Y ahora, tanto tiempo después, tantos años —simple invitado aquella noche por su tía, cuando era animoso y parcial, joven, apegado en verdad a algo que debía ser el tiempo— él reconstruye con facilidad los rostros que iba a encontrar en ese momento de la llegada: sus primas, el dueño de casa, un núcleo de actividades felices, fluyentes; reconstruye esos días de alegría insospechable, la mirada y los tácitos acuerdos con su bella prima, pero sólo ahora, años más tarde, vuelve a su tía, la mujer simple, delicada y atenta, que correspondió al recibimiento con especial entusiasmo y que no obstante no quiso retener únicamente aquella parte del momento. Ahora él sabe que no puede volver a esos días ni a ese instante absoluto, porque la casa fue vendida al morir la prima más bella. Y de nuevo es imposible localizar a los otros. Sin embargo, hoy reabsorbe (aunque no quisiera trocar detalles) y comprende con un estremecimiento el gesto inesperado de la mujer, visto a distancia pero asumido ahora como única posibilidad, porque era y sigue siendo el presente. Así, finalmente, lo deslumbra la imagen de la mujer vestida de oscuro, esa mujer que después de tomar el café, vuelve a apartar con suavidad los abrazos y la ternura del encuentro y, sin que se note, aunque los hijos y el esposo comprenden que ha de ser así, como siempre, abre la reja del patio. Afuera, la madrugada es densa. Ella no vacila, vislumbra hermosas trojas, armazones de metal entre las enredaderas, una rotonda cubierta, torbellinos oscuros de hojas y ramajes.

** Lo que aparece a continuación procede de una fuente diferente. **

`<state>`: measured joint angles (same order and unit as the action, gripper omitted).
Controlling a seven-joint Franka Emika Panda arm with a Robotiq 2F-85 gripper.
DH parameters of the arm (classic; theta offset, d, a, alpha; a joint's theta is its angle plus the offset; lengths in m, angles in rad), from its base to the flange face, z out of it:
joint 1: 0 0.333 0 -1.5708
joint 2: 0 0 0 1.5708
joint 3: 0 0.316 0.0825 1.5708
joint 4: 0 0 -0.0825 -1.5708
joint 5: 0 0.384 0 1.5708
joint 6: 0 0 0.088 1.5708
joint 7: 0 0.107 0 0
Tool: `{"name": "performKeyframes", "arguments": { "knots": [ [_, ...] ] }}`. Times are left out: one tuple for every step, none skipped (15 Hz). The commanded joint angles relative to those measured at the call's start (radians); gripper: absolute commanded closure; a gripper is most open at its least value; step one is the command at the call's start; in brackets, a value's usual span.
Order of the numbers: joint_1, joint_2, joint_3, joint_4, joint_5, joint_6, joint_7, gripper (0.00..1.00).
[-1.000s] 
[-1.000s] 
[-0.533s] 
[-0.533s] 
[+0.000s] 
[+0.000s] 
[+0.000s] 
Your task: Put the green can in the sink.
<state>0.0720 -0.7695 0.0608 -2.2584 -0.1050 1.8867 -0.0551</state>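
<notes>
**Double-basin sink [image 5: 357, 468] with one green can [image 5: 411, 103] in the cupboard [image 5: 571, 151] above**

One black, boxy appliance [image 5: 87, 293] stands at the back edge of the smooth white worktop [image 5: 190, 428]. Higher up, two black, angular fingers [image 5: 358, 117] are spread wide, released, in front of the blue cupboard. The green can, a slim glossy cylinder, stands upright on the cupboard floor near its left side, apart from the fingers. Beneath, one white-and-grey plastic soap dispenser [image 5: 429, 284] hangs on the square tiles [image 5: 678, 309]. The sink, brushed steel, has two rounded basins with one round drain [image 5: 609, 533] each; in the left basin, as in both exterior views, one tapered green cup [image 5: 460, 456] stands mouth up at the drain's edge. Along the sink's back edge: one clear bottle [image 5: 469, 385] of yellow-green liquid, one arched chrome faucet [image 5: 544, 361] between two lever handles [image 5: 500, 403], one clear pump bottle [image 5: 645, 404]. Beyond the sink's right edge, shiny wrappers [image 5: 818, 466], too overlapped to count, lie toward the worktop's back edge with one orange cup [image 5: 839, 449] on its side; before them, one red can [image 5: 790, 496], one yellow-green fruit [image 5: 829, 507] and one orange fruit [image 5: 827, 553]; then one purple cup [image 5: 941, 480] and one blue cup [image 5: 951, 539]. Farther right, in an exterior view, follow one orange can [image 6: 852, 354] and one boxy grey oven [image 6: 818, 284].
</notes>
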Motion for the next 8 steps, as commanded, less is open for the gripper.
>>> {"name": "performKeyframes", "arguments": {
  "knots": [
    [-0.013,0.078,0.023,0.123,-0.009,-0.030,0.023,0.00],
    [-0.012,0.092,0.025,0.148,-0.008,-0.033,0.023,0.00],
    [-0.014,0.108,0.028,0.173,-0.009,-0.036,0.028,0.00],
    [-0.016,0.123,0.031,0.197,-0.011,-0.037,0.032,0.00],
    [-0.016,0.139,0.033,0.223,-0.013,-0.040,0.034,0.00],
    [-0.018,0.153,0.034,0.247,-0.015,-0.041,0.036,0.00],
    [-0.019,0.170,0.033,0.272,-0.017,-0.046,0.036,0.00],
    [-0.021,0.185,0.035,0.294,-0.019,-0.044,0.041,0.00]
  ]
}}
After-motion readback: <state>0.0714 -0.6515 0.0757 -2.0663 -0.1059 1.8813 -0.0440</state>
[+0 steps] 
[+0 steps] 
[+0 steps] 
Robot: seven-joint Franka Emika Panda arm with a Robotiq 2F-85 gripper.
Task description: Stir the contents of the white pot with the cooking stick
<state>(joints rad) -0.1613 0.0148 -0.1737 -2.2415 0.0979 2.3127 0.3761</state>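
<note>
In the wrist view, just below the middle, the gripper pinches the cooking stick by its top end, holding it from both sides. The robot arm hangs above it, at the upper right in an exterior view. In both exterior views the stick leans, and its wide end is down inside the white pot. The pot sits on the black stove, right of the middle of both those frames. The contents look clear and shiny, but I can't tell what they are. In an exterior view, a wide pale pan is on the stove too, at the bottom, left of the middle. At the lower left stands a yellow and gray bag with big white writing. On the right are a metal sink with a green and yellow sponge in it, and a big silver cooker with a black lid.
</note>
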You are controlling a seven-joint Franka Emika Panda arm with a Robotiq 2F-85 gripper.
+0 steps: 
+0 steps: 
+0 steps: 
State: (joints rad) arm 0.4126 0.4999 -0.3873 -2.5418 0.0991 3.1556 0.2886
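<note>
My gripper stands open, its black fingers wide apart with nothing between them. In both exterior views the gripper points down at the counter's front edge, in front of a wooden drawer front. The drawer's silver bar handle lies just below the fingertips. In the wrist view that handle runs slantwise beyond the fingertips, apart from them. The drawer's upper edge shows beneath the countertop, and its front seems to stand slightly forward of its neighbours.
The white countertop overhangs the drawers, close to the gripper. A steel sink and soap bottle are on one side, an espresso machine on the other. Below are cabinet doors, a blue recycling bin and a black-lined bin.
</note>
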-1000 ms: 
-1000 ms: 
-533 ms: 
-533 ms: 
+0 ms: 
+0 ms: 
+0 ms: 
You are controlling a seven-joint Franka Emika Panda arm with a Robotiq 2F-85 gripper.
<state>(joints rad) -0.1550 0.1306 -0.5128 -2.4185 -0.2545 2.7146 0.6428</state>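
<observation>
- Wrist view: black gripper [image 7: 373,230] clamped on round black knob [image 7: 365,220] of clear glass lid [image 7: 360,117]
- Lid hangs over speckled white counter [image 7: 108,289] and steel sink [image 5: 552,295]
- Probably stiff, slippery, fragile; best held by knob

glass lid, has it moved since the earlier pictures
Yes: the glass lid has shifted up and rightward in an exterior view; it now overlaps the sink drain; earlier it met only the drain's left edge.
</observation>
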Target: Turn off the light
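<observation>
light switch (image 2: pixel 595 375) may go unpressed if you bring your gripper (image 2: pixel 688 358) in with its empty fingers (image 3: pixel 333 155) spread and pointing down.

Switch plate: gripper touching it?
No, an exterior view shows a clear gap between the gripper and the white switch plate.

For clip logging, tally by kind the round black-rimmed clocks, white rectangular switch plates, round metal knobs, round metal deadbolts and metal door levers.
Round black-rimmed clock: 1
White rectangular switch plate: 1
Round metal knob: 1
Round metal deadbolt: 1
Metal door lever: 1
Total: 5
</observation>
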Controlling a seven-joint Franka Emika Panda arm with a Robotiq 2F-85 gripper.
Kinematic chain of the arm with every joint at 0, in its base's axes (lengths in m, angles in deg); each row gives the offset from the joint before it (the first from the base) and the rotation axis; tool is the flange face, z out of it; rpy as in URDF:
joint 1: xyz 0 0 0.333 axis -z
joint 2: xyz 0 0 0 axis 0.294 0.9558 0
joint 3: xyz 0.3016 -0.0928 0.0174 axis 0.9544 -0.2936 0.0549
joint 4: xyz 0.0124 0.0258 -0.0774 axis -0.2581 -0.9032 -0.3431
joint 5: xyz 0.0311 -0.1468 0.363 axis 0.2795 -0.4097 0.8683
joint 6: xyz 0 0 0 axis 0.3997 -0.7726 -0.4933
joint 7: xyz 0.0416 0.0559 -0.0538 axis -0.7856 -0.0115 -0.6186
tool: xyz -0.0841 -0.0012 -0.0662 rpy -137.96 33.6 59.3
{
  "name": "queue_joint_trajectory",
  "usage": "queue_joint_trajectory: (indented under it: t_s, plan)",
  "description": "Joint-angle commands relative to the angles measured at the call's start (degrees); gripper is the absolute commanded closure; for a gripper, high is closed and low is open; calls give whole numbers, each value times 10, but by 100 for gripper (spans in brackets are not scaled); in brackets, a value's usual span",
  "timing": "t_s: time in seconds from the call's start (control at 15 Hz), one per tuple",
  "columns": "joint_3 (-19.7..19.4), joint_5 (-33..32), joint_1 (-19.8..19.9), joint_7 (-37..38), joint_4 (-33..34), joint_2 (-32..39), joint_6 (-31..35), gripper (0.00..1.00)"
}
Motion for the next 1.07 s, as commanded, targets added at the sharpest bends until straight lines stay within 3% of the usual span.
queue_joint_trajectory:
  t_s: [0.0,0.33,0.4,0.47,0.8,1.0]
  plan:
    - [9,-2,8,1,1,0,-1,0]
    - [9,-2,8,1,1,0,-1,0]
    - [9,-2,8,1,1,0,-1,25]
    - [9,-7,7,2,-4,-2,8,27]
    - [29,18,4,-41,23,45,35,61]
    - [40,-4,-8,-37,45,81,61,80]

El invitado miró un momento a los otros, éstos callaron y volvieron a sus cosas de la madrugada. El creyó sentir que el gran campo se agrupaba en un esfuerzo simple, que el temblor de la oscuridad repartía millones de hojas y raíces, que alguien era disuelto o identificado.
El extenso jardín está en sombras; la mujer sale de la luz por completo, ya inclinada.